23 mars 2018 - Seul le prononcé fait foi
Transcription de la Conférence de presse conjointe du Président de la République et de la Chancelière Angela Merkel au Conseil Européen
Bruxelles – Vendredi 23 mars 2018
Madame la Chancelière, chère Angela,
Mesdames et Messieurs,
Je souhaitais tout d’abord dire quelques mots, une fois n’est pas coutume, sur les circonstances de ce qui vient de se passer en France.
Une attaque en effet et une prise d’otages se sont déroulées ce matin et sont en cours à Trèbes dans l’Aude, dans notre pays. Et tout porte à croire qu’il s’agit d’une attaque terroriste qui continue actuellement à se dérouler.
Les forces de l’ordre, en particulier de la gendarmerie, sont intervenues de manière extrêmement rapide et coordonnée, après l’attaque dont ont été victimes d’abord des CRS.
Je veux avant toute chose assurer de mon soutien tous ceux qui ont eu à affronter et qui affrontent encore cette situation.
Je ne dresserai à cette heure aucun bilan officiel, le procureur de Paris donnera dès que possible tous les éléments relatifs au début de cette enquête.
Il a d’ores et déjà saisi la section antiterroriste du Parquet de Paris et a confié l’enquête à la DGSI et à la SDAT. Les premiers magistrats sont en train de se rendre sur place.
Je veux ici assurer les habitants de Trèbes de l’entière mobilisation des services de l’Etat et, en particulier, des forces de l’ordre qui à cette heure sécurisent les lieux où l’individu s’est retranché et sécurisent tous les environs.

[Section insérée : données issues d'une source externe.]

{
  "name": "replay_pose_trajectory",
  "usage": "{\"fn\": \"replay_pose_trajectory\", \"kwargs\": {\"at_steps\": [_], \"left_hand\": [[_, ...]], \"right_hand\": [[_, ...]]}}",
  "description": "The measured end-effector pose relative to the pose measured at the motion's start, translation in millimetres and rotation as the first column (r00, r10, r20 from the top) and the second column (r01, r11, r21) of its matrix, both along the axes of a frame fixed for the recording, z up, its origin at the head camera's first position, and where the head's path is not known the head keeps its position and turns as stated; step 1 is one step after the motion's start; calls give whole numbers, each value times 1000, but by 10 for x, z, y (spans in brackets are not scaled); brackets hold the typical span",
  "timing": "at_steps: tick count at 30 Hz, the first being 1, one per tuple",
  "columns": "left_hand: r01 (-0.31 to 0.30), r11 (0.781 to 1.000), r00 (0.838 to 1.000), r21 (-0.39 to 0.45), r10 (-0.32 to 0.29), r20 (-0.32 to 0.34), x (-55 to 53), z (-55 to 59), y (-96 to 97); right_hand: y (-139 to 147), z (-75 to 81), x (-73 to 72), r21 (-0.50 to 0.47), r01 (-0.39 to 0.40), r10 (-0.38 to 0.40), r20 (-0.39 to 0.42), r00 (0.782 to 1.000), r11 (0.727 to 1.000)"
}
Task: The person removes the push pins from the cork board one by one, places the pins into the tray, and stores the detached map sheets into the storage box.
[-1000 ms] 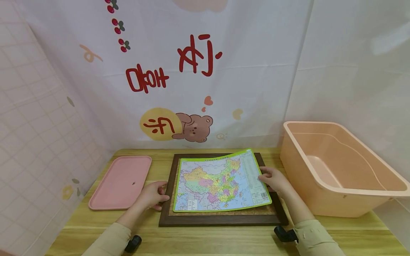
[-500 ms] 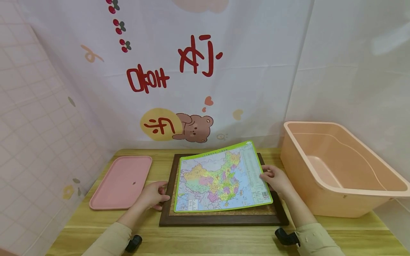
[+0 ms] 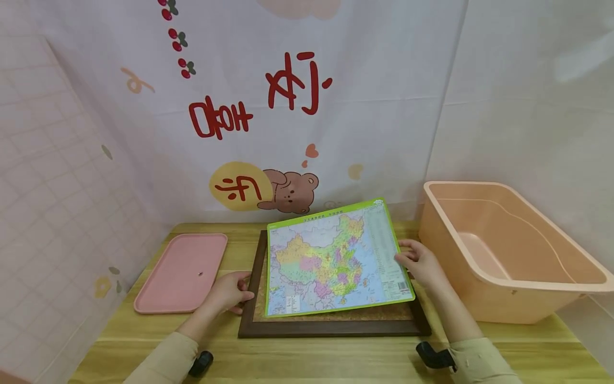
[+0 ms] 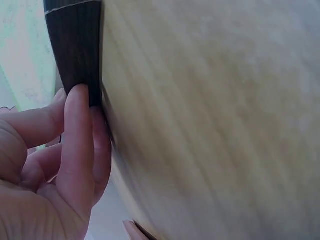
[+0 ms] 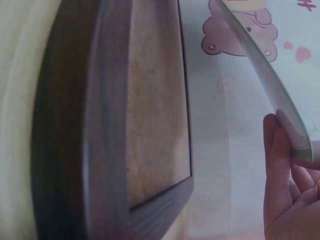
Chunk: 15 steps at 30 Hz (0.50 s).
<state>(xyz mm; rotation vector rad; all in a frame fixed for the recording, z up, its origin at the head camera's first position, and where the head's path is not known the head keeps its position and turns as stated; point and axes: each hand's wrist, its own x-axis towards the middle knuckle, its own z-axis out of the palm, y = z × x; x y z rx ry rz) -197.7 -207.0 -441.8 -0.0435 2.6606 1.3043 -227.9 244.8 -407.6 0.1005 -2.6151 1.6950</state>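
A map of China (image 3: 326, 250) with a bright green border is tilted above a dark brown wooden frame (image 3: 331, 329) that has a cork-coloured inside. My right hand (image 3: 418, 261) pinches the map's right edge between thumb and fingers, holding that side up. Seen from the right wrist, the map (image 5: 267, 75) bows away from the frame, and bare cork board (image 5: 155, 110) shows below it. The map's lower left corner stays low over the board. With thumb and fingers, my left hand (image 3: 229, 293) grips the frame's left bar, which the left wrist view shows close up.
On the left of the wooden table (image 3: 307, 360) lies a pink tray (image 3: 172, 277) with a tiny shiny piece (image 3: 200, 274) in it. A deep peach tub (image 3: 455, 234) stands at the right, close to my right forearm. Behind hangs a printed white cloth (image 3: 384, 106).
My right hand has moved up and slightly right, raising the map's right side and top edge higher off the frame. My left hand has stayed on the frame.
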Motion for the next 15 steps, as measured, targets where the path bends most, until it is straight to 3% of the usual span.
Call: {"fn": "replay_pose_trajectory", "kwargs": {"at_steps": [8,15], "left_hand": [[15,1000,1000,-25,-15,-3,-12,-2,8],[12,1000,1000,-29,-12,-2,-19,-13,16]], "right_hand": [[23,109,21,-8,37,-38,-96,995,999],[4,288,87,55,86,-75,-177,981,995]]}}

Je viens d’avoir en ligne le ministre de l’Intérieur qui arrive sur place, le Premier ministre a quant à lui interrompu son déplacement et est à Paris.
Je serai dans quelques heures à Paris pour suivre et coordonner l’ensemble des mesures à prendre.
Nous avons donc tenu ces deux jours un Conseil et je suis très heureux qu’avec la Chancelière, nous puissions tenir ensemble cette conférence de presse commune une fois encore, tant le travail conjoint a été durant ces deux jours important et a été permis par le travail et les échanges que nous avons eus la semaine dernière à Paris, quelques jours après son élection à nouveau comme Chancelière, ce dont je tiens à la reféliciter.
Ce Conseil européen était important parce qu’il a permis de couvrir un grand nombre de sujets qui touchent au fond à la fois au modèle et à la souveraineté de l’Europe.
Nous avons en effet eu hier un échange approfondi sur des sujets internationaux éminemment stratégiques. Comme vous le savez, je m’étais rendu mercredi au siège de l’Organisation pour l’interdiction des armes chimiques à la Haye. Et la France avait pris en janvier l’initiative d’un nouveau partenariat international contre l’impunité d’utilisation d’armes chimiques.
Et donc nous avons pu rediscuter, qu’il s’agisse de la Syrie comme des événements qui se sont déroulés en Grande Bretagne, de l’importance de poursuivre notre lutte contre l’utilisation de ces armes chimiques.
Hier soir Theresa MAY, après une réunion avec la Chancelière et moi-même, a informé le Conseil européen des circonstances de l’attaque de Salisbury et de l’avancée de l’enquête.
Tous les Etats membres ont exprimé leur entière solidarité avec leur allié britannique, tous sont convenus que, conformément à l’évaluation britannique, il n’y a pas d’autre explication plausible que la responsabilité de la Russie.
Nous considérons cette attaque comme un défi sérieux pour notre sécurité et comme une atteinte à la souveraineté européenne. Elle appelle donc une réponse coordonnée et déterminée de l’Union européenne et de ses Etats membres.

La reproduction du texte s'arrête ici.